Jessica contributes to publications such as Art in America, The Art Newspaper, The Brooklyn Rail, Hyperallergic, and Pelican Bomb. She’s co-editor of ARTS.BLACK, and a founding editor of the now defunct Zora Magazine. Currently, Jessica serves as the Manager of Development and Communication at Recess, a NY based organization that creates opportunities for artists to work in a public setting, initiating partnerships among artists and audiences.

Taylor Renee Aldridge is a writer and curator based in Detroit. She received her MLA (Masters of Liberal Arts) from Harvard with a concentration in Museum Studies and a B.A from Howard University with a concentration in Art History. Taylor works as an assistant curator of contemporary art at DIA, the Detroit Institute of Art, and was a 2016 recipient of a Warhol Foundation Writers Grant and she is co-editor of ARTS.BLACK.

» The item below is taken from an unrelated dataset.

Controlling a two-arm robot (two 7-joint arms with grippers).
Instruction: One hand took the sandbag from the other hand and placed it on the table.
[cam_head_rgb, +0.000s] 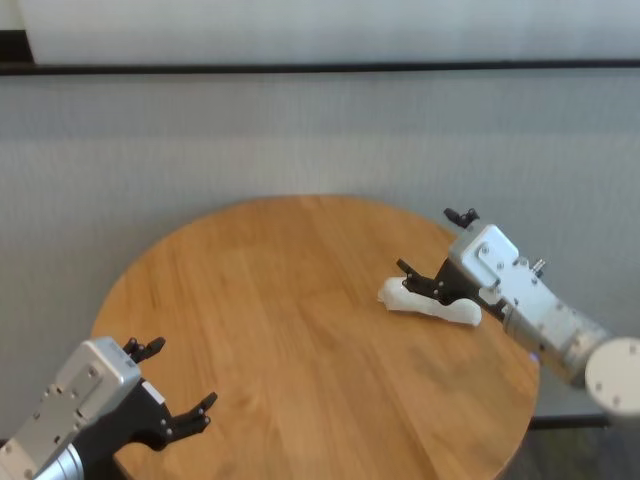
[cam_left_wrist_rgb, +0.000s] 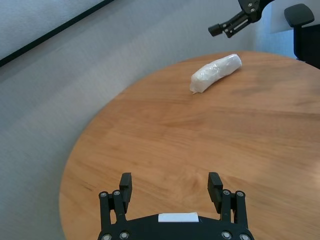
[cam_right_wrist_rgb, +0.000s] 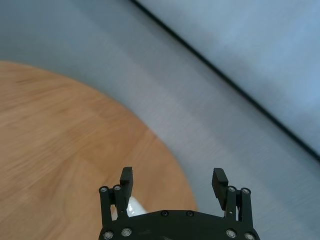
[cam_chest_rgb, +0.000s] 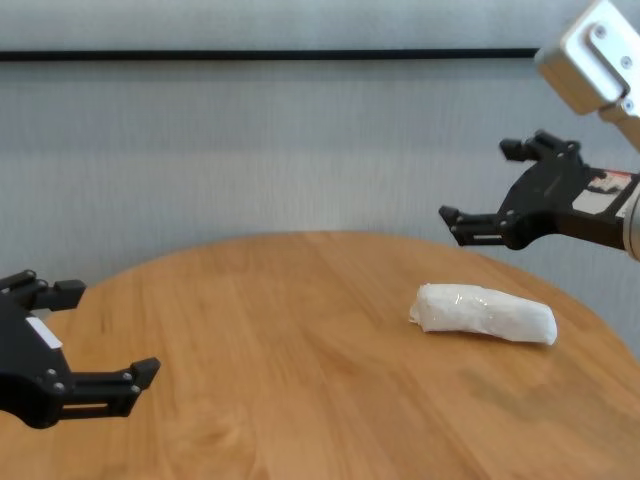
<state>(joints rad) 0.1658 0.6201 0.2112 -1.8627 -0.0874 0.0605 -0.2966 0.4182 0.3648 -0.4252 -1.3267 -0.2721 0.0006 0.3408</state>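
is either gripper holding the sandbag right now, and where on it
Nothing is held. The sandbag lies on the table; the right gripper hangs open above it, and the left gripper is open, far off.

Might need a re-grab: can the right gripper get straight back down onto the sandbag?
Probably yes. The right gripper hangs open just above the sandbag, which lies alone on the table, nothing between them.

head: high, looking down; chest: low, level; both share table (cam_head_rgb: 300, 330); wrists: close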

Taylor has worked at the Ethelbert Cooper Gallery of African & African American Art (Harvard University), and has been awarded the Goldman Sachs Junior Fellowship at The National Museum of American History (Smithsonian Institutions). She has written for the Detroit MetroTimes, ARTNews, ContemporaryAnd, SFMoMA’s Open Space and Hyperallergic.

Together, they are the co-founders and editors of ARTS.BLACK, a journal of art criticism from Black perspectives.

Focus Questions for the discussion:

What does it mean to work in a system that does not run parallel to your ideologies, but has the potential to? (This can pertain to both art institutions and the art world in general.)

What is the strategy and what’s at stake when you’re in a constant practice of subverting?